## Exercise goal
What lines below include the string "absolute"? Pick them out and copy them.

## Data shown
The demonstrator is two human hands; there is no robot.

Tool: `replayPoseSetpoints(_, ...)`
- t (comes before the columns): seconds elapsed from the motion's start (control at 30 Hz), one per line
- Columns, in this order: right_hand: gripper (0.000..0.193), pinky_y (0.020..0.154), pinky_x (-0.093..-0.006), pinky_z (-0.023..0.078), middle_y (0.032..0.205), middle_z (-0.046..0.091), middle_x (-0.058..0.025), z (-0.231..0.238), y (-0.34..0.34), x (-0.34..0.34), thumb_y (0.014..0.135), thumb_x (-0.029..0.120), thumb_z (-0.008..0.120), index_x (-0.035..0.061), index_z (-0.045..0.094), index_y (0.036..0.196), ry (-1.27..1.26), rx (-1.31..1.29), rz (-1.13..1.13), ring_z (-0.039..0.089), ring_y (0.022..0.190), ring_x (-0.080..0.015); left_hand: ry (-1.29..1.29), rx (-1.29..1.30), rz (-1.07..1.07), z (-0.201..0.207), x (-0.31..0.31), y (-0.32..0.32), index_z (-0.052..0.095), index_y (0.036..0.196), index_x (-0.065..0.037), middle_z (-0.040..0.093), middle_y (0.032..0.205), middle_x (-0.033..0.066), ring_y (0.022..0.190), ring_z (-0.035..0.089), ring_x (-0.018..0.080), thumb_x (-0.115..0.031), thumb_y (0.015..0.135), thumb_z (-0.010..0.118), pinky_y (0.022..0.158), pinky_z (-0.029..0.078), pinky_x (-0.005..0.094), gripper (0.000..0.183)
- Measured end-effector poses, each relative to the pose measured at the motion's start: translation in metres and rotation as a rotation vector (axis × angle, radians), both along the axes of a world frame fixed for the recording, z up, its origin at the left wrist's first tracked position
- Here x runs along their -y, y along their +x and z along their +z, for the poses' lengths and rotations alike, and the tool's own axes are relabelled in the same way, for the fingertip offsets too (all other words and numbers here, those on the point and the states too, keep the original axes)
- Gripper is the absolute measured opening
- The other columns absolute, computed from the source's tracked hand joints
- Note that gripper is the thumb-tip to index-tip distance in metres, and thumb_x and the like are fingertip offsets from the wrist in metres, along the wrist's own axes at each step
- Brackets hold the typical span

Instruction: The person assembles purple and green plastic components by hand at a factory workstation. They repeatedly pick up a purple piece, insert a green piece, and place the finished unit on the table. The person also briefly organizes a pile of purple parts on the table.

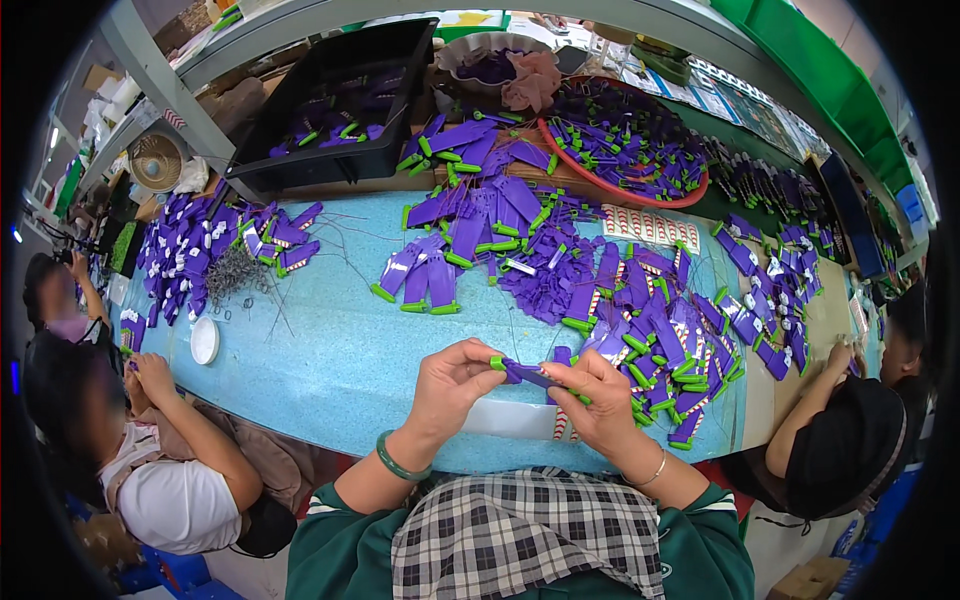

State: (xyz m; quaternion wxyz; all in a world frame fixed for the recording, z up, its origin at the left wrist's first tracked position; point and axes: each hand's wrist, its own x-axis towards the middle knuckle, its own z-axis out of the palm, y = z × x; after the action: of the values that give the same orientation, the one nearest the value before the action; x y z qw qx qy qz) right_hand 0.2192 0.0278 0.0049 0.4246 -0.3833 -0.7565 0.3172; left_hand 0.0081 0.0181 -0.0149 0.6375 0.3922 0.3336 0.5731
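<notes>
Both my hands are raised just over the near edge of the blue table, with a flat purple plastic piece [531, 374] stretched between them. My left hand [452, 388] pinches its left end, where a bright green tip shows between thumb and forefinger. Fingers of my right hand [597, 400] are closed round the other end, and green also shows under them. Below, a clear strip [505, 418] with red-striped stickers lies on the table. To the right of my right hand spreads a heap of purple pieces with green ends [655, 350].
Farther back sit a pile of small purple parts [540, 270], a red basket [690, 200] and a black tray [245, 172]. A white cup [204, 341] and tangled wires [240, 275] are at left. Co-workers sit on both sides, one with a white shirt [185, 500].
</notes>
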Motion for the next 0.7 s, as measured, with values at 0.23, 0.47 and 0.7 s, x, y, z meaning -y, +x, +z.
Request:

## Expected answer
- Gripper is the absolute measured opening
- The other columns absolute, computed from the source's tracked hand joints

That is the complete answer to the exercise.